No era frecuente salir de la casa solariega emplazada en la soledad del campo. En el carro, ocupado en sus alforjas con ropa de cama y y grandes ollas con jabón disuelto en agua caliente, viajaban las jóvenes sirvientas  que reían con sus chistes y su alegría de vivir. Habían madrugado para hacer los preparativos necesarios, pero no acusaban cansancio alguno. En la casona, el ambiente era triste y de gran recogimiento religioso, no había espacio para el esparcimiento y la distensión. Julina, la señora de la casa, estaba recluida en la inmensa soledad de la sierra intentando sanar de su enfermedad pulmonar, azote de la época, la tuberculosis la estaba consumiendo. Languidecía sin remedio. Rogativas y cantos religiosos se oían por doquier, y la servidumbre vivía en gran recogimiento realizando las tareas del hogar. El día de colada era recibido como un bálsamo para sus jóvenes espíritus inquietos... Cuando iban en busca del caudal de aguas cristalinas, sus canciones iban dirigidas a la vida y al amor.

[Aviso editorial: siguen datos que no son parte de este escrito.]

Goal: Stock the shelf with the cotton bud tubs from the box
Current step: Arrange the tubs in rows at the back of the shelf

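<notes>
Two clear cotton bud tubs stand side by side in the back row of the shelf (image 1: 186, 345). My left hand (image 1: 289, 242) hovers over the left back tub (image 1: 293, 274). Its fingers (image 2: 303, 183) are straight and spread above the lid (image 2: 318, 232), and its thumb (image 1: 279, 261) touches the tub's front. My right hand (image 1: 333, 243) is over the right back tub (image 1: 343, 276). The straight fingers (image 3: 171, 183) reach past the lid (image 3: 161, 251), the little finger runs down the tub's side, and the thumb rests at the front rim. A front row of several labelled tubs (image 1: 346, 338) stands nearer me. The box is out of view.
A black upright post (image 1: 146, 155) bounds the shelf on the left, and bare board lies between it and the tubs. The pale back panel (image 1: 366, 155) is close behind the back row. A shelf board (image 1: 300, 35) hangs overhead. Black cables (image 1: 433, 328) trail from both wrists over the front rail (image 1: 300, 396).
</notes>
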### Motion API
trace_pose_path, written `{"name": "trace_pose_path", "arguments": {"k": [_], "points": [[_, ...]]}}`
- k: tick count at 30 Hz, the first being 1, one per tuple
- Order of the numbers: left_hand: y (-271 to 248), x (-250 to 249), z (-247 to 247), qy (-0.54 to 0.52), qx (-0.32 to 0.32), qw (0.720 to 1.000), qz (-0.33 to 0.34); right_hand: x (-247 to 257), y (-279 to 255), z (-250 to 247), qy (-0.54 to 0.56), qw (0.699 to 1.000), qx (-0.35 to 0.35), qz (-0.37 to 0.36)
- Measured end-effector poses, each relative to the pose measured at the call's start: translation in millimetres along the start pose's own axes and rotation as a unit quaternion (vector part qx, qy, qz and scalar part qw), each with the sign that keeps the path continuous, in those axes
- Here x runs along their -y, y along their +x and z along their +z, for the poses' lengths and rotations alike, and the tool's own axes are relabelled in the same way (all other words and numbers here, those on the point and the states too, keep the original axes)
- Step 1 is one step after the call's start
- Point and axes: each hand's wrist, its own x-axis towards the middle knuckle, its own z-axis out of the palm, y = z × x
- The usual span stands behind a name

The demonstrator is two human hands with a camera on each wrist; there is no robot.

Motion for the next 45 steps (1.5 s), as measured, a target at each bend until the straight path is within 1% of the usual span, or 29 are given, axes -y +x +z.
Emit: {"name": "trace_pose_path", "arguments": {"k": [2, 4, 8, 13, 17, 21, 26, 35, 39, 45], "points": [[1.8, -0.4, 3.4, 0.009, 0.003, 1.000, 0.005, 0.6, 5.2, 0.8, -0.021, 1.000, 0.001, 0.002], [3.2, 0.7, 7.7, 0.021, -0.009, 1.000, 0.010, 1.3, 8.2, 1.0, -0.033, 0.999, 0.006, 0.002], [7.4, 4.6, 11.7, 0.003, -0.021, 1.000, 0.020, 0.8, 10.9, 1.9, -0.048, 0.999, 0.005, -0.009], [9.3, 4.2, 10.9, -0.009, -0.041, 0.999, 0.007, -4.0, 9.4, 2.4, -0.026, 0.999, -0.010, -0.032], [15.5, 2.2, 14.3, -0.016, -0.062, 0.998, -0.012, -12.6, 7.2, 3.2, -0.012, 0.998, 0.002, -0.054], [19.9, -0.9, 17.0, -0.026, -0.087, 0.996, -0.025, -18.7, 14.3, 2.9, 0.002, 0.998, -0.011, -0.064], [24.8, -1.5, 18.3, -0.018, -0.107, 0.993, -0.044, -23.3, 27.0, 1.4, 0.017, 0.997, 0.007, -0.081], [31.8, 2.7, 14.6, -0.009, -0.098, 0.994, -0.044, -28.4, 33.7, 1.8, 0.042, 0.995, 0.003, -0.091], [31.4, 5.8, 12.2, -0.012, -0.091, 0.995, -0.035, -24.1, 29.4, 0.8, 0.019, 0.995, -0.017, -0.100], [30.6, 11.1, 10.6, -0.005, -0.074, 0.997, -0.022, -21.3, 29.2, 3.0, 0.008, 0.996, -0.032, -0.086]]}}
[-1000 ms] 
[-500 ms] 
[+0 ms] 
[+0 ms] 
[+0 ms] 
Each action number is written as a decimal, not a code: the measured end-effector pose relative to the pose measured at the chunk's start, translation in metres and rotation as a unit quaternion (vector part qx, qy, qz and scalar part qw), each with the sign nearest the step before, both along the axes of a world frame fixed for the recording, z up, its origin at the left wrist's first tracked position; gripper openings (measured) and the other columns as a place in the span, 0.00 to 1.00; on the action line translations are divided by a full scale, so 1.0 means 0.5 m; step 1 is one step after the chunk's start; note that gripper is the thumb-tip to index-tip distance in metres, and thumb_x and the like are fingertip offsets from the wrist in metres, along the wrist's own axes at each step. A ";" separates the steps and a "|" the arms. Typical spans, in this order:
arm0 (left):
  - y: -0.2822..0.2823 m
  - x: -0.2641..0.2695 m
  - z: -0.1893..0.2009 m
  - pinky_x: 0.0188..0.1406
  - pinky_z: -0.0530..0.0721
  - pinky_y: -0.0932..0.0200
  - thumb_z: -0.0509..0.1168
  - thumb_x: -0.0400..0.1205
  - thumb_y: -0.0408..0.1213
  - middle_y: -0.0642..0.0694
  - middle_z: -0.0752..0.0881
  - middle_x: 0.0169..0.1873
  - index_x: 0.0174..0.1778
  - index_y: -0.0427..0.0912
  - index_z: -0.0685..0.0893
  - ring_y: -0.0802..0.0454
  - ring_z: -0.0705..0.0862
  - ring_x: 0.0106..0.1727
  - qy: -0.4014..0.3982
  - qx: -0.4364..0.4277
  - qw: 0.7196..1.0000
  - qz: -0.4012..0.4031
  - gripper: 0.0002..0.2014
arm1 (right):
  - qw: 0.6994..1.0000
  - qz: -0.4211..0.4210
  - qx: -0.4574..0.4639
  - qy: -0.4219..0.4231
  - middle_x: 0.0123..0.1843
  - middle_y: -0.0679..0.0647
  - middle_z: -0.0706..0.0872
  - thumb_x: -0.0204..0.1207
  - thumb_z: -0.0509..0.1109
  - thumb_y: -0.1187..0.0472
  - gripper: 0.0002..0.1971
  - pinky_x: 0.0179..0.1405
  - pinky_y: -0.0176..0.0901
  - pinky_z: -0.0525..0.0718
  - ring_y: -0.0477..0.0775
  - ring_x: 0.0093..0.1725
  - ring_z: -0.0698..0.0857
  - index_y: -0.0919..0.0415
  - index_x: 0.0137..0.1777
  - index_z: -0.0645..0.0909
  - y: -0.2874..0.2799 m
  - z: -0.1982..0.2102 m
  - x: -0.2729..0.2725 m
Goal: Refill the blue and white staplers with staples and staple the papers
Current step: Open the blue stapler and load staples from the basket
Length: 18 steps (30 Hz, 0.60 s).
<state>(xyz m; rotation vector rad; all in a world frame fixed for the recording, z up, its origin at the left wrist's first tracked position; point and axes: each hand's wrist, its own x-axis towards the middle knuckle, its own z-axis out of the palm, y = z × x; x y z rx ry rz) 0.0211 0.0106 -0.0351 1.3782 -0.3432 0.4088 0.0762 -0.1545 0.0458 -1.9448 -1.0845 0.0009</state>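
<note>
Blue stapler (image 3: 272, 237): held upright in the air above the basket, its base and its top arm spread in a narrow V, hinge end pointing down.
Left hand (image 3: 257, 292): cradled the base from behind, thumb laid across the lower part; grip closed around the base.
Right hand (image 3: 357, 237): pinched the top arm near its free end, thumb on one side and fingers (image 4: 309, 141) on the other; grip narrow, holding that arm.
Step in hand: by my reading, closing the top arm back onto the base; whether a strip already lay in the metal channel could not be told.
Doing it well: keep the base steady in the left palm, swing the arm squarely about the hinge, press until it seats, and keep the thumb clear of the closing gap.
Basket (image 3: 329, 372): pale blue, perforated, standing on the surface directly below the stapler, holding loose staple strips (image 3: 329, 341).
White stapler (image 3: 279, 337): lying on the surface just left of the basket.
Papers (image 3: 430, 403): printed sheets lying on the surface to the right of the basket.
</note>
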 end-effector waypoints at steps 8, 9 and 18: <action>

Las ruedas del carro chirriaban al chocar con las piedras del camino. Transcurrida media hora, bajando por el puerto de la sierra, se veían a lo lejos los tejados de las casas de la aldea que se hallaba justo al borde de la vega del río. Ya en la huerta, todo era exuberancia y verdor. Los brazales y las landronas se hallaban jalonados de todo un enjambre de árboles frutales, de chopos y moreras. Los bancales quedaban como a parcelados por ellos, con sus cultivos alineados con esmero y sus trigales salpicados de amapolas. Era el milagro del río. Un inmenso jardín que alimentaba el espíritu, seco, hambriento de la brisa que se desprende del vergel que produce a su paso el agua del río.

 Mariana, la más joven y callada, estaba muy influida por el ambiente religioso que se vivía en el caserón. Mientras todas charlaban y reían por cosas banales, ella meditaba. Restregaba y frotaba las sábanas de hilo primorosamente bordadas y miraba sus delicadas manos juveniles:
¡Qué maravilla hizo Dios al crear al hombre! Seguro que nada sería igual si no tuviéramos manos. Con ellas lo hacemos todo... El ser humano es la más hermosa creación de Dios.
No importa que estemos destinados a desaparecer dejando el cuerpo abatido como un despojo. Antes de partir cumplimos misiones que van quedando al servicio de los que se quedan.
Te doy gracias, Señor: Por mi salud, por mis manos, y por todo mi ser”
Y sus reflexiones emocionadas se las llevó la corriente del río.